Video 4—Jayson Lusk, an agricultural economist at OK State, appears on Stossel to talk about the food police(S1)

Libertarians obviously place a very high value on consumer freedom, but when you listen to Dr. Lusk make his arguments it is clear that he is also skeptical whether experts really know as much as they claim, and skeptical of whether experts can control people as precisely as they believe. He mentions in the video that calorie counts do not change consumer behavior and fat taxes can actually harm consumers. When it comes to Bloomberg's ban, Lusk also cites a study showing that the ban could actually increase soda consumption (as people are prohibited from buying sodas larger than 16 ounces, they may instead buy two 16 ounce sodas and consume more than before the ban).

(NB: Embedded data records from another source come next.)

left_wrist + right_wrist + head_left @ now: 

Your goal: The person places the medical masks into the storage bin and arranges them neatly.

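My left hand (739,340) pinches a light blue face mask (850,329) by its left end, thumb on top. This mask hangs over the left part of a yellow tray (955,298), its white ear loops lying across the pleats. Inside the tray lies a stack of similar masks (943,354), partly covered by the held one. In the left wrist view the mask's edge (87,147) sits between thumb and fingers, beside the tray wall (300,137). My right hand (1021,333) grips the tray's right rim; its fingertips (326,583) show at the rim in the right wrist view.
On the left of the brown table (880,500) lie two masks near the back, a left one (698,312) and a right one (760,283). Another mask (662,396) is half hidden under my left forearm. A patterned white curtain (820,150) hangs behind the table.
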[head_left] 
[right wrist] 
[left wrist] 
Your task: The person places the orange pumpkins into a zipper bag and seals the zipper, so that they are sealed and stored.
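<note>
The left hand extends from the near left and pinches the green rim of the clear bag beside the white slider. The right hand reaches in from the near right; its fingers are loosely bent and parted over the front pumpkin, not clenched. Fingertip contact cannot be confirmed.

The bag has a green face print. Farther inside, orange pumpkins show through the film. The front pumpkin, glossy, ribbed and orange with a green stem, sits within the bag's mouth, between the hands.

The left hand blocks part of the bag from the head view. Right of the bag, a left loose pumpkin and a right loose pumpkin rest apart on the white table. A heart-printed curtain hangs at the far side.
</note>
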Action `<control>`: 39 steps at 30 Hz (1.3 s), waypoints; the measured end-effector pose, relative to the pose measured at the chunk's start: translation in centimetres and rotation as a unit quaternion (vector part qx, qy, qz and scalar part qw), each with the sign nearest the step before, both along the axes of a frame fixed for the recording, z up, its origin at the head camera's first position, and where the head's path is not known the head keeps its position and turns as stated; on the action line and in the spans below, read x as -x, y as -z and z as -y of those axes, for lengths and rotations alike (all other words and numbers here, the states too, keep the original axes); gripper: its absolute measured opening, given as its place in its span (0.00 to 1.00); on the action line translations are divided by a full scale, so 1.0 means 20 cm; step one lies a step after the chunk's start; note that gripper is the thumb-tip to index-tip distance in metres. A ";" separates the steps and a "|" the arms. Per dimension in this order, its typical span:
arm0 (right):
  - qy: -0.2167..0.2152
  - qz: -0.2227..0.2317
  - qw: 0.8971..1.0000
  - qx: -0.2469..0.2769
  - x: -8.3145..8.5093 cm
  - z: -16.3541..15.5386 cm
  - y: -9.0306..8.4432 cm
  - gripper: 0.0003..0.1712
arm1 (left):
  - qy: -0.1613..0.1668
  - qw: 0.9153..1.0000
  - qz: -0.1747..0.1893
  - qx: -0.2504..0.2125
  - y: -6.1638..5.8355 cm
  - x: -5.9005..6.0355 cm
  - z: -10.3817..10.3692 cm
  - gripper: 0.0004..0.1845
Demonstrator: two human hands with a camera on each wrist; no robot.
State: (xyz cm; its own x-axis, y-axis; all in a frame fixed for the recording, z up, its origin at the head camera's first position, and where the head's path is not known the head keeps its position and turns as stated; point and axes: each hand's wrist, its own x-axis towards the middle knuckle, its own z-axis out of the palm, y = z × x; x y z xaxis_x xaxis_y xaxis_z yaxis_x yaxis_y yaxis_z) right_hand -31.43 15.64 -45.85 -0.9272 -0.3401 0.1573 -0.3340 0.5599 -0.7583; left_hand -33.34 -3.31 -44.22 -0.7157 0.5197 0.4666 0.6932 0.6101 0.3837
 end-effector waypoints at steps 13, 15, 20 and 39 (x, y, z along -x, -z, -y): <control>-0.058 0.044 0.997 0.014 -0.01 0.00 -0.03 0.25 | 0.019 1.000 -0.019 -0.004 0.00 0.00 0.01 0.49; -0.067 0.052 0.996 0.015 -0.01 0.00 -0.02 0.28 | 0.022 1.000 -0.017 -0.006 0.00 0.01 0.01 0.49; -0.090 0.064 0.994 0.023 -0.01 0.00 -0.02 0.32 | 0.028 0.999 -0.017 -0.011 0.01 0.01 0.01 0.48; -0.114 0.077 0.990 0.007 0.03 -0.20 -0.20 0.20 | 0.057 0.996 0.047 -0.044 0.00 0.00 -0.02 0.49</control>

For Lusk and other Libertarians, the three main reasons government should play only a minor role in influencing eating behavior are

  • respect for individual freedom,
  • skepticism regarding whether experts really know as much as they claim, and
  • the eagerness in which governments will craft policies that have no scientific basis.

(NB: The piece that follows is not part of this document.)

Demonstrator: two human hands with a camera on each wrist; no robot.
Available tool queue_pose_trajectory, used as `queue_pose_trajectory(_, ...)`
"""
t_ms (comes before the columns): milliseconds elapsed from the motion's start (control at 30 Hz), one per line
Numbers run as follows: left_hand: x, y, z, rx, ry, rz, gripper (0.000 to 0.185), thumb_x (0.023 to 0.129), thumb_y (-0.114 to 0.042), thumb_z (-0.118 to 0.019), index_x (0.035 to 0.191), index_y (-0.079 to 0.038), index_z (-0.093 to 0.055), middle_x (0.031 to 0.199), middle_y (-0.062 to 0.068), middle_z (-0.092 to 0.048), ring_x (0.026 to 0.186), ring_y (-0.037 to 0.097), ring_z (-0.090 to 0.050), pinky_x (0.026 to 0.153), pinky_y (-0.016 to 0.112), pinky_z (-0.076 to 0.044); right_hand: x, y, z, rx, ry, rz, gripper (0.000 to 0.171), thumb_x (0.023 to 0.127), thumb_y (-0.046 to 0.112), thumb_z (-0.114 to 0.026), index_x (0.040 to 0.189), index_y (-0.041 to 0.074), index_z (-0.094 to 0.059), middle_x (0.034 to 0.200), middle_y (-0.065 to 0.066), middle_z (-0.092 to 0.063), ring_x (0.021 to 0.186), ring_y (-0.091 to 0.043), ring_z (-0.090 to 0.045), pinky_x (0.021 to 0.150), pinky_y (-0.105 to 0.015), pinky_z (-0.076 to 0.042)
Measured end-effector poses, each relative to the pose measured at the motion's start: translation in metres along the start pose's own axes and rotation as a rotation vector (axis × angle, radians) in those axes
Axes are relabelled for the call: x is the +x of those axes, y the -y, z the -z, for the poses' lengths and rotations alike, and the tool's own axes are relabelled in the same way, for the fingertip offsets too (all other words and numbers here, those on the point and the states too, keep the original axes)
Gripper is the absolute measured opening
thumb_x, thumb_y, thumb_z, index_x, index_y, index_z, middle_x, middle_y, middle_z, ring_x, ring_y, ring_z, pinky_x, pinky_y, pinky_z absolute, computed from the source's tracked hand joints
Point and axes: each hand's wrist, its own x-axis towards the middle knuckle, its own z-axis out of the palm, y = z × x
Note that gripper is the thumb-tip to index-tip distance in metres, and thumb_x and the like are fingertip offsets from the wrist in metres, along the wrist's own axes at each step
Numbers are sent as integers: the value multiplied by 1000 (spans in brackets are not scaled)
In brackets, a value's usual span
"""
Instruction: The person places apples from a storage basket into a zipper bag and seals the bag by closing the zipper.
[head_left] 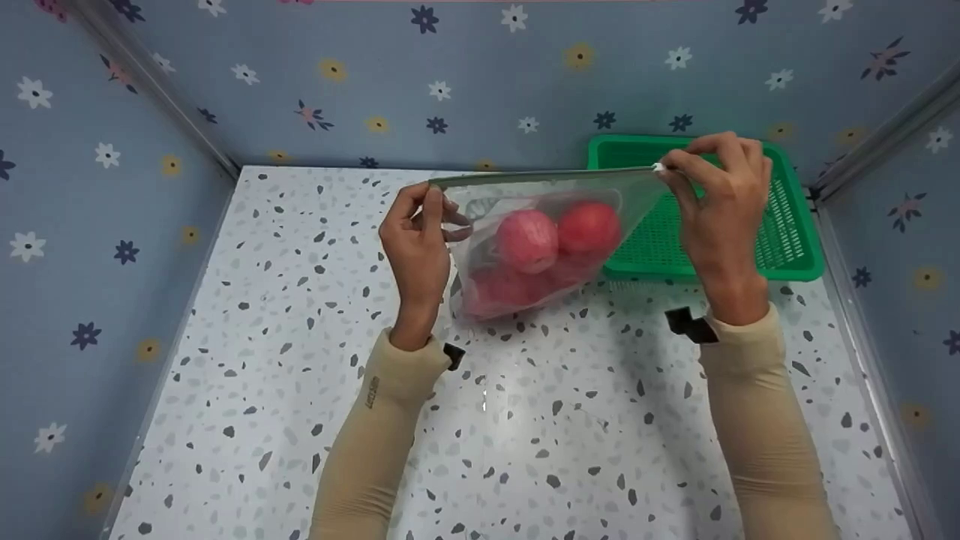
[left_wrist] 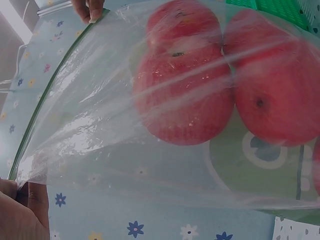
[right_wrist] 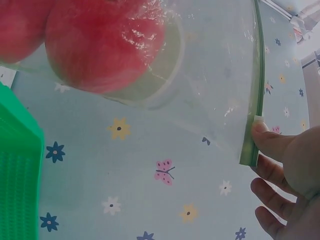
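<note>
Flowered blue wallpaper closes round a speckled white table [head_left: 300, 420], and toward the upper right of the head view a green basket [head_left: 787, 240] sits against the back wall.

Above the table, at the centre of that view, we hold a clear zip bag [head_left: 540, 225] by the two ends of its green seal strip [head_left: 547, 177], stretched level between our hands. Our left hand [head_left: 418, 240] pinches the left end, thumb and fingers curled tight on the corner; our right hand [head_left: 720, 202] pinches the right end, where the white slider [head_left: 658, 168] sits under the fingertips. Inside hang red apples [head_left: 555, 236], at least three as far as we can count, sagging toward the lower left so the bag droops just above the table, partly in front of the basket.

The step looks to us like closing the seal. To do it well, we judge the strip should stay taut and straight: the left pinch anchors its end while the right draws the slider along in one even pull. The fruit's weight drags the film down, so any slack could buckle the strip or let the slider jump its track. From the right wrist view the strip [right_wrist: 252, 100] runs clean and unwrinkled, which is what we want.
</note>
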Motion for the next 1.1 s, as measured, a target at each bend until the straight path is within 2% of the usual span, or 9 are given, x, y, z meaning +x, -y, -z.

Video 5—Food paternalism debate on sitcom Workaholics

Parting thoughts...

In reality, we are all food paternalists some of the time. No one thinks adulterated food should be legal, and we applaud government's role in preventing the spread of Mad-Cow disease by restricting what cattle should be fed. We are all libertarian-paternalists at times, in that we want people to have the freedom to buy cigarettes, but we like to discourage smoking by taxing it. Much of the time we are libertarians, in that we generally believe McDonalds should be allowed to sell us fatty french fries, if that is what we want.

The question isn't whether (1) paternalism (2) libertarian-paternalism (3) or libertarianism is superior. What we should really ask is, in which settings are each of the three philosophies best? An effective democratic government should be flexible, and we are fortunate to have three competing philosophies to choose from.

References

(E1) Engber, Daniel. May/June 2013. "Pound Foolish." Pacific Standard. Pages 14-15.

(O1) Ogle, Mareen. 2013. In Meat We Trust: An Unexpected History of Carnivore America. Houghton Mifflin Harcourt: NY, NY.

(R1) Rufus, Musonius (30 – 100 AD). Musonius Rufus: Lectures and Sayings. Translated by Cynthia King in 2011. Self-published at CreateSpace and available at Amazon.

(S1) Stossel [television show]. March 7, 2013. “Myths, Lies, and Complete Stupidity.” John Stossel [host]. Fox Business News.

(S2) Spencer, Colin. 2000. Vegetarianism: A History. Four Walls Eight Windows: NY, NY.

(S3) Smith, Rod. May 20, 2013. "IOM questions soidum goal." Feedstuffs. Page 3.